Work required - Copy exactly the stretch of data below from the line with "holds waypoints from" through the line with "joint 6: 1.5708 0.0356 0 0", including both of those lines.

Information supplied -

------------------------------

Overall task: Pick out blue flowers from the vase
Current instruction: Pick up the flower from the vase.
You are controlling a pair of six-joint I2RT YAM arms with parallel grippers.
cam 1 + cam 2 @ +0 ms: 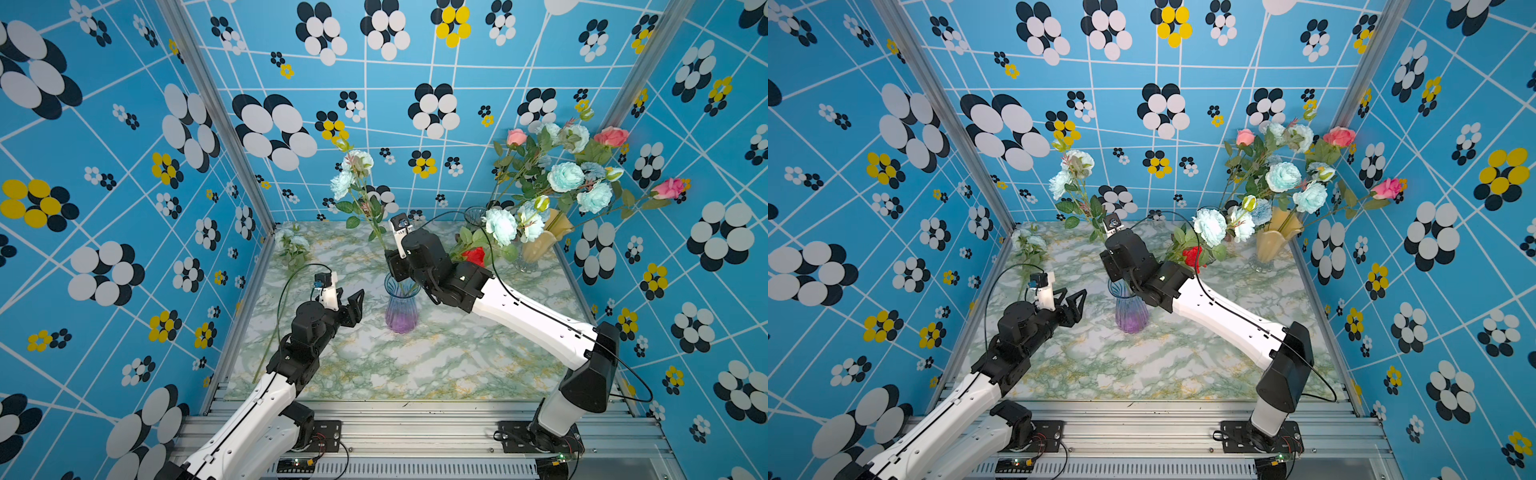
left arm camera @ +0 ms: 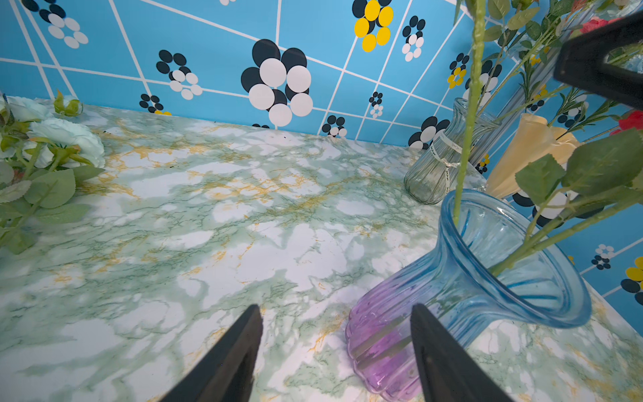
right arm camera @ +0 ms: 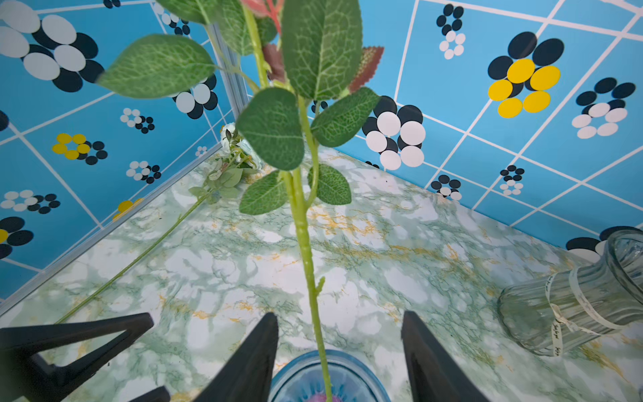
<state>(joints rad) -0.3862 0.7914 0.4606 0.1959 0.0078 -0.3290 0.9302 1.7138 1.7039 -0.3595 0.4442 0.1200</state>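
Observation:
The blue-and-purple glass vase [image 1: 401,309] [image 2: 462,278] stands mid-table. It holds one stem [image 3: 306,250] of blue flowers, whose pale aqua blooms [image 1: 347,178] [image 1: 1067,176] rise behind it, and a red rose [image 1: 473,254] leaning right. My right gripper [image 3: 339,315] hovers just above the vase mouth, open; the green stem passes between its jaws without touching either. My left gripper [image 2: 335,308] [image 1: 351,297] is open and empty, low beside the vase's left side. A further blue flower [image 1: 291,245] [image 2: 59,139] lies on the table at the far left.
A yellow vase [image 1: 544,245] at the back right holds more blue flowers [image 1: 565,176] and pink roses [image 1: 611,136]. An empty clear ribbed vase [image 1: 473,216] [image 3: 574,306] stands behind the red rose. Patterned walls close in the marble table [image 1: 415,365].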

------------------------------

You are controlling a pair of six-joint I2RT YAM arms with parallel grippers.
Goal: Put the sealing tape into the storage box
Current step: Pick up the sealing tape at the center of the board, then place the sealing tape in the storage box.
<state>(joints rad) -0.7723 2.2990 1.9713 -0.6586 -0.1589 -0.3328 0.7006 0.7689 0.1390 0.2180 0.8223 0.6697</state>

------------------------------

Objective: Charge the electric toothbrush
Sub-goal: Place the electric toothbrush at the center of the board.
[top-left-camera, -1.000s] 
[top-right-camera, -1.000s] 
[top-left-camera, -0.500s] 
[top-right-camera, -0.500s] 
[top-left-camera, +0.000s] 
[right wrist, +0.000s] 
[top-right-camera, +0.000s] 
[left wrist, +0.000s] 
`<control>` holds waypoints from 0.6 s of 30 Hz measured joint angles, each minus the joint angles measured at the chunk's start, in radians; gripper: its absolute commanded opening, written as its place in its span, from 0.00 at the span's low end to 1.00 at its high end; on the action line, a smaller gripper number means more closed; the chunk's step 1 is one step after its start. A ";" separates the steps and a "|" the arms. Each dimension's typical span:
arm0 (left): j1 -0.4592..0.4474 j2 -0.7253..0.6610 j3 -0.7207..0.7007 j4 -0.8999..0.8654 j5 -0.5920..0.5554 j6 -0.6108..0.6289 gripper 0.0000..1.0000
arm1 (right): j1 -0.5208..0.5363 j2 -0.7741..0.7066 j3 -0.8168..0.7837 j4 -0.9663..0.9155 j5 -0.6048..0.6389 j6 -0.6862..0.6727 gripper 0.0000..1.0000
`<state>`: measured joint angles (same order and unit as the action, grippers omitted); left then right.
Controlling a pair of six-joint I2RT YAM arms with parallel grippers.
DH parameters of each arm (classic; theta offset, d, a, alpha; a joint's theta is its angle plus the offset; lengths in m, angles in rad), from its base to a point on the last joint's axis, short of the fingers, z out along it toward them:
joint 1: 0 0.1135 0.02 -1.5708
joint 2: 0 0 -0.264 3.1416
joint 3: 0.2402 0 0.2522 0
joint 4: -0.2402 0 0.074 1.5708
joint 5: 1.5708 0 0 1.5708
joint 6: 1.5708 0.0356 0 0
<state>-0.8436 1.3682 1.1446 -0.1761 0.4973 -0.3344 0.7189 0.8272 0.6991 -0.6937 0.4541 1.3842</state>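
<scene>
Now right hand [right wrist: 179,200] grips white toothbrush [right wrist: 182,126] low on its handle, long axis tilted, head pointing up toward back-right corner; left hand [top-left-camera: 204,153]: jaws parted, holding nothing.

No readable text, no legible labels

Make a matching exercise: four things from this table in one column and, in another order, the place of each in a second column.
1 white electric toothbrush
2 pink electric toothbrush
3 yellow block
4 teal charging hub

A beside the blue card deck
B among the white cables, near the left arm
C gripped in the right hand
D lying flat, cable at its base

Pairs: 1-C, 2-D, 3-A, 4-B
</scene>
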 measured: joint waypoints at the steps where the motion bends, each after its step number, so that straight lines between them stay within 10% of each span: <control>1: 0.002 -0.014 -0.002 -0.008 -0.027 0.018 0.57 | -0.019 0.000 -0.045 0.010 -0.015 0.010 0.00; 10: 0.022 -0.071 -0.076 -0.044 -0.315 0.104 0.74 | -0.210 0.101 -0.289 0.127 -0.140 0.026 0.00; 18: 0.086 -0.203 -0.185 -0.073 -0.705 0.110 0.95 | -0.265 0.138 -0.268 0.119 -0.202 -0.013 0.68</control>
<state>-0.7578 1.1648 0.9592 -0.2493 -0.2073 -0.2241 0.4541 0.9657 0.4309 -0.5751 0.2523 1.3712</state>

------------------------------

Result for this task -
`<control>` holds waypoints from 0.6 s of 30 Hz measured joint angles, each minus the joint angles measured at the chunk's start, in radians; gripper: its absolute commanded opening, written as its place in its span, from 0.00 at the span's low end to 1.00 at its high end; on the action line, a smaller gripper number means more closed; the chunk's step 1 is one step after its start. A ";" separates the steps and a "|" the arms. Each dimension's typical span:
arm0 (left): j1 -0.4592..0.4474 j2 -0.7253..0.6610 j3 -0.7207..0.7007 j4 -0.8999..0.8654 j5 -0.5920..0.5554 j6 -0.6108..0.6289 gripper 0.0000..1.0000
arm1 (right): j1 -0.5208..0.5363 j2 -0.7741..0.7066 j3 -0.8168..0.7837 j4 -0.9663..0.9155 j5 -0.6048..0.6389 j6 -0.6862..0.6727 gripper 0.0000..1.0000
`<state>`: measured joint angles (same order and unit as the action, grippers omitted); left then right.
Controlling a pair of six-joint I2RT YAM arms with parallel grippers.
DH parameters of each arm (classic; theta offset, d, a, alpha; a joint's theta is its angle plus the offset; lengths in m, angles in rad), from its base to a point on the last joint's axis, short of the fingers, z out along it toward them:
joint 1: 0 0.1135 0.02 -1.5708
joint 2: 0 0 -0.264 3.1416
joint 3: 0.2402 0 0.2522 0
joint 4: -0.2402 0 0.074 1.5708
joint 5: 1.5708 0 0 1.5708
joint 6: 1.5708 0.0356 0 0

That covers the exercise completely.